Standard form assumed by this solver: maximize \( z = c_1 x_1 + \dots + c_n x_n \) subject to \( a_{i1} x_1 + \dots + a_{in} x_n \le b_i \) with \( b_i \ge 0 \) and \( x_j \ge 0 \). The algorithm adds slack variables and applies the primal simplex method.

Objective function coefficients

Enter the coefficients of the objective function \( z = c_1 x_1 + c_2 x_2 + \dots + c_n x_n \).

Constraint coefficients

Each constraint is interpreted as \( a_{i1} x_1 + \dots + a_{in} x_n \le b_i \), with \( b_i \ge 0 \). If your model has \( \ge \) or equality constraints, rewrite them in ≤ form (or use textbook transformations) before entering them.

What is linear programming?

Linear programming (LP) is a method for optimizing a linear objective function subject to linear constraints. A typical model looks like:

\[ \text{Maximize} \quad z = c_1 x_1 + c_2 x_2 + \dots + c_n x_n \] \[ \text{subject to} \quad \begin{cases} a_{11} x_1 + \dots + a_{1n} x_n \le b_1 \\ \vdots \\ a_{m1} x_1 + \dots + a_{mn} x_n \le b_m \\ x_1, \dots, x_n \ge 0 \end{cases} \]

Here, the \( x_j \) are decision variables (production quantities, flows, investments, etc.), the coefficients \( c_j \) measure contribution to the objective, and the constraints represent resource limits, capacity, time, or other linear restrictions.

How the simplex method works (high-level)

The simplex method is a classic algorithm for solving LPs. It operates on basic feasible solutions (corner points of the feasible region) and moves from one corner to a better one until no further improvement is possible.

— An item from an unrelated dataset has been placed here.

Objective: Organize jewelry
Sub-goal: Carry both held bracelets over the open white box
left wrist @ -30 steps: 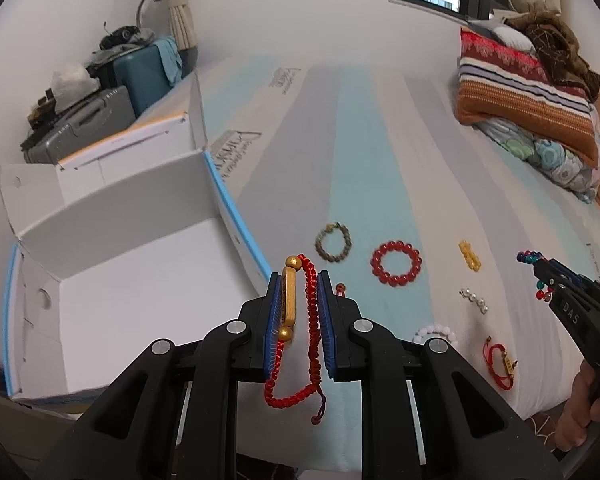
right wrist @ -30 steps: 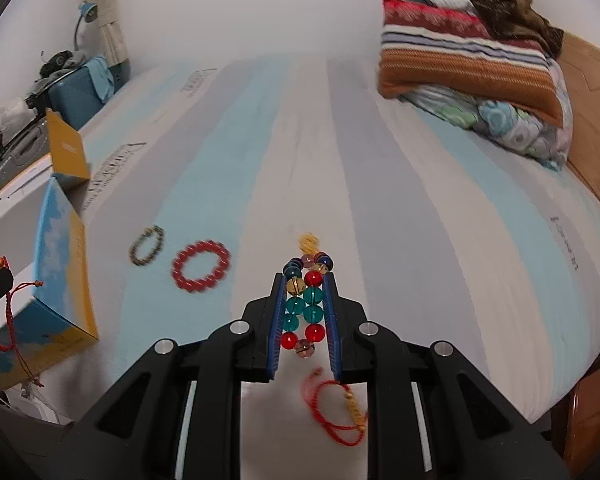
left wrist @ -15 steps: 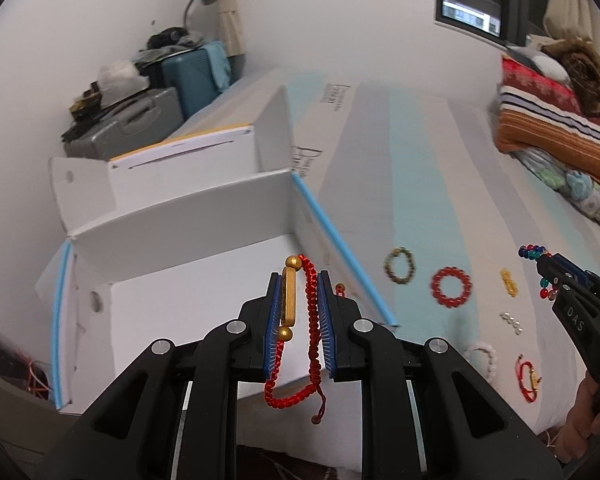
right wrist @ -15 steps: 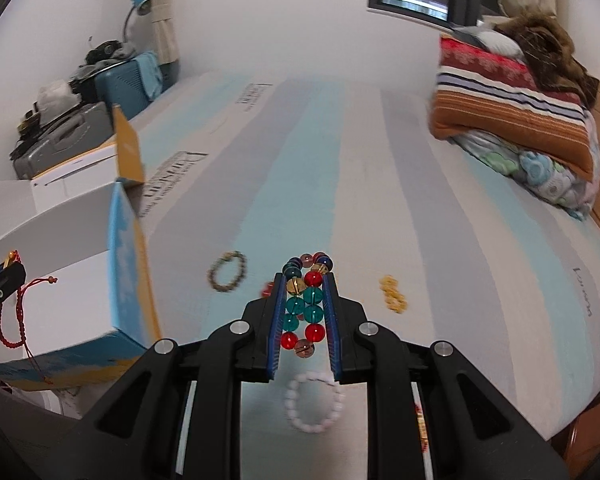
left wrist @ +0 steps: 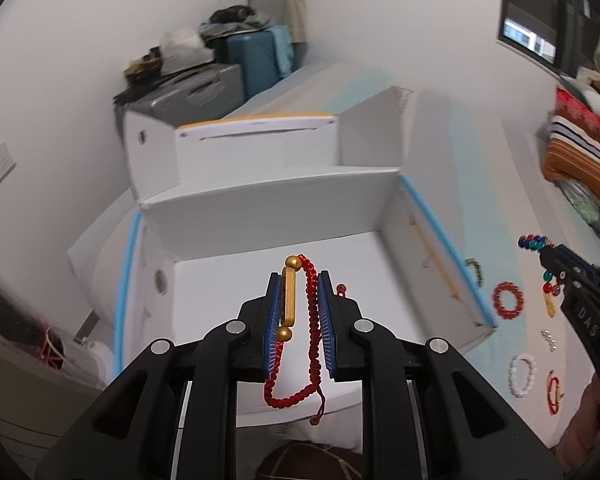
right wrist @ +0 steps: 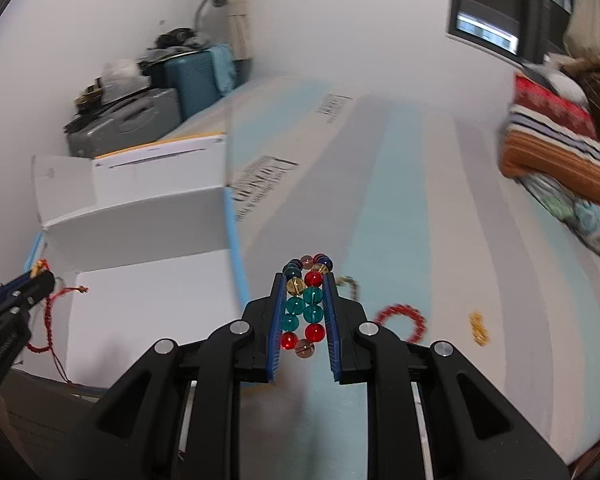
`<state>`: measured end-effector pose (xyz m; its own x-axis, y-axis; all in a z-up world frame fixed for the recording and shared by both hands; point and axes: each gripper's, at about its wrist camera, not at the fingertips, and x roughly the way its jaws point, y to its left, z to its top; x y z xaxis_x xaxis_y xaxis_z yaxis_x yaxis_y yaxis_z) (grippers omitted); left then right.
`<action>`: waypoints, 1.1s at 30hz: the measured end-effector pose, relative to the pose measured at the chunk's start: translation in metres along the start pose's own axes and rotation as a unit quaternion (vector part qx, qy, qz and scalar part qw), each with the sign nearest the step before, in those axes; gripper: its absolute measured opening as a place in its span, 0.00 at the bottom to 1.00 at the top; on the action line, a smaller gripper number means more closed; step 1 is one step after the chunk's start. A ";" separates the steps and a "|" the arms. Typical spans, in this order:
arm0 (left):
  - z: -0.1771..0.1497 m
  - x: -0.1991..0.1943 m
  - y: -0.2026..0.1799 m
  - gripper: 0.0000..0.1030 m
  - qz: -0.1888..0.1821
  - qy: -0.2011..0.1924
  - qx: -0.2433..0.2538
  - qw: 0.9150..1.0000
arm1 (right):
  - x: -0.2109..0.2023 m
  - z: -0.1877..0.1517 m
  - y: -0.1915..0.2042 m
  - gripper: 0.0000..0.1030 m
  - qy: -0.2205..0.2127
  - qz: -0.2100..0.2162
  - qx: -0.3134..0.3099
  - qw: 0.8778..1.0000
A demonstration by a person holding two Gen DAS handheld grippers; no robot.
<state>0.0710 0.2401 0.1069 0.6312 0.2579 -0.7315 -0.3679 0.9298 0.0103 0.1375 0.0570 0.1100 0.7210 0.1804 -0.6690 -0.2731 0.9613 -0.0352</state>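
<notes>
My left gripper [left wrist: 299, 280] is shut on a red cord bracelet [left wrist: 314, 312] with a gold bar, held over the open white box [left wrist: 268, 204]; the cord hangs below the jaws. It also shows at the left of the right wrist view [right wrist: 40, 278]. My right gripper [right wrist: 303, 278] is shut on a multicolour bead bracelet [right wrist: 304, 306], held above the bed just right of the box [right wrist: 140, 216]; it shows in the left wrist view [left wrist: 548, 252]. On the bed lie a red bead bracelet [left wrist: 508, 300], a white bead bracelet [left wrist: 522, 374], an olive bracelet [left wrist: 476, 270] and small pieces.
The striped bed sheet [right wrist: 400, 200] stretches ahead. Folded blankets and a pillow [right wrist: 560, 148] lie at the far right. Suitcases [left wrist: 204, 88] with clutter stand beyond the box by the wall. The box flaps [left wrist: 372, 128] stand upright.
Both grippers have swung left. The left one now sits over the box interior with its red cord bracelet; the right one has come nearer the box with the bead bracelet.
</notes>
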 end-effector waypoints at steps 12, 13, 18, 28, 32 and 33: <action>-0.010 0.023 0.066 0.17 0.033 0.030 -0.043 0.998 | 0.028 0.003 0.092 0.17 0.016 0.052 -0.061 0.997; -0.010 0.027 0.069 0.17 0.034 0.035 -0.046 0.998 | 0.030 0.000 0.095 0.17 0.018 0.056 -0.062 0.996; -0.014 0.049 0.084 0.17 0.045 0.061 -0.058 0.995 | 0.051 -0.008 0.117 0.17 0.038 0.064 -0.077 0.994; -0.019 0.083 0.085 0.17 0.045 0.106 -0.059 0.992 | 0.104 -0.011 0.130 0.17 0.114 0.081 -0.082 0.987; -0.019 0.099 0.084 0.17 0.039 0.133 -0.057 0.989 | 0.124 -0.011 0.129 0.17 0.151 0.082 -0.078 0.982; -0.020 0.103 0.084 0.17 0.041 0.140 -0.056 0.988 | 0.127 -0.011 0.128 0.17 0.158 0.082 -0.078 0.981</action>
<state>0.0915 0.3398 0.0187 0.3880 0.2329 -0.8918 -0.4933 0.8698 0.0126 0.1871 0.2009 0.0119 0.4328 0.2327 -0.8709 -0.4803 0.8771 -0.0043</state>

Key ideas of the simplex method:

  • Introduce slack variables to turn each ≤ constraint into an equality.
  • Represent the system in a tableau, with basic and non-basic variables.
  • Choose an entering variable (with a negative coefficient in the objective row for max problems).
  • Choose a leaving variable using the minimum ratio test to maintain feasibility.
  • Pivot on the chosen element to update the tableau, producing a new basic solution.

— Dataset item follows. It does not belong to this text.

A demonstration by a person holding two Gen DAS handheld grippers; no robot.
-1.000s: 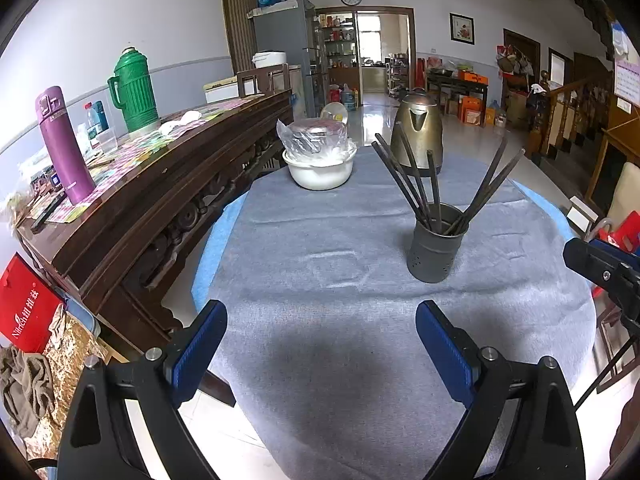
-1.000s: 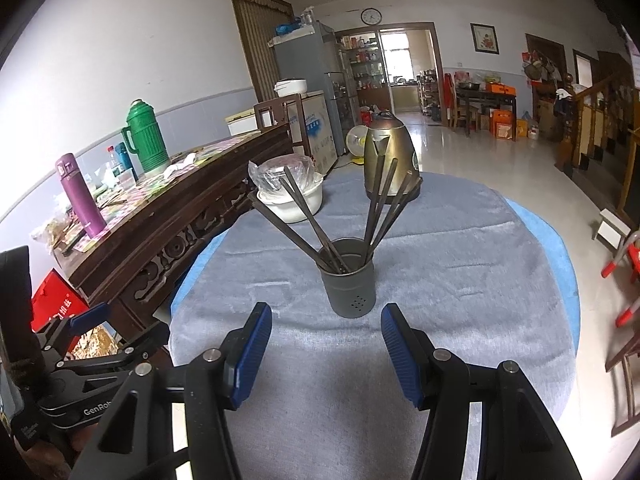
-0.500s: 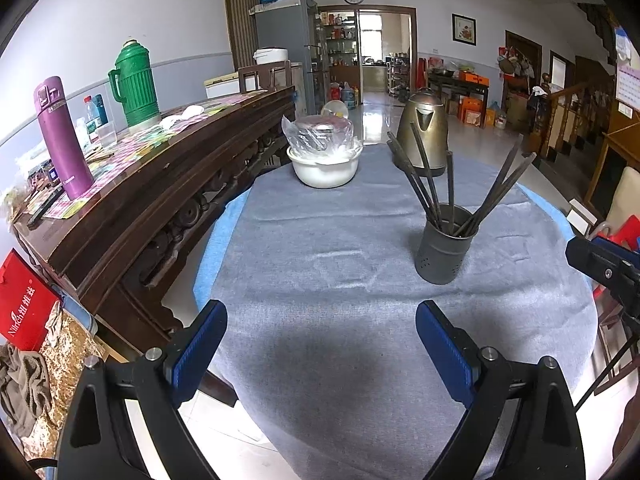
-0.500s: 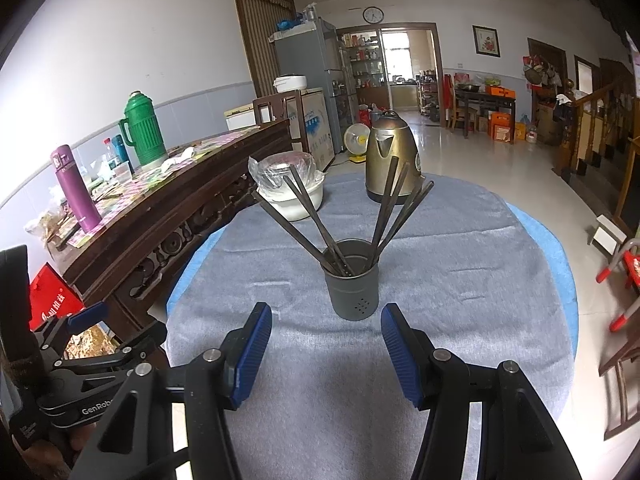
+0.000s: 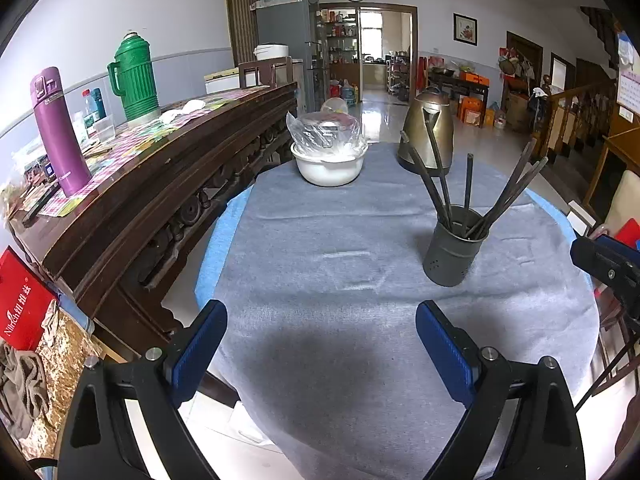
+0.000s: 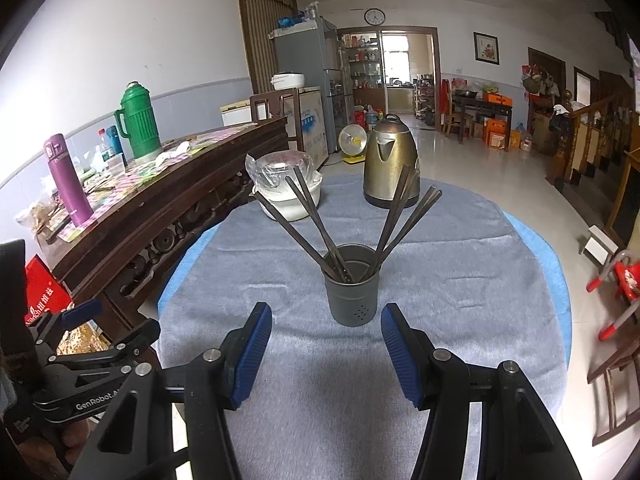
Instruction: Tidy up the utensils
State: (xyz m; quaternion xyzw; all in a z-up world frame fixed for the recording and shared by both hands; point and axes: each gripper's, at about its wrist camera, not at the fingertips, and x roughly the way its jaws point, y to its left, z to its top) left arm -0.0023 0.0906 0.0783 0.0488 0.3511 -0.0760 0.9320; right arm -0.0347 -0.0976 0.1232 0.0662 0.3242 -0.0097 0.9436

Geometrically, each pivot corresponds to moving along an edge of the polyhedron defined by the constraints, always improving (or at least not worsening) the objective, until an optimal vertex is reached or the problem is detected as unbounded.

Worked example (maximization problem)

Consider the LP:

\[ \text{Maximize} \quad z = 3x_1 + 5x_2 \] \[ \text{subject to} \quad \begin{cases} x_1 + x_2 \le 4 \\ 2x_1 + x_2 \le 5 \\ x_1, x_2 \ge 0 \end{cases} \]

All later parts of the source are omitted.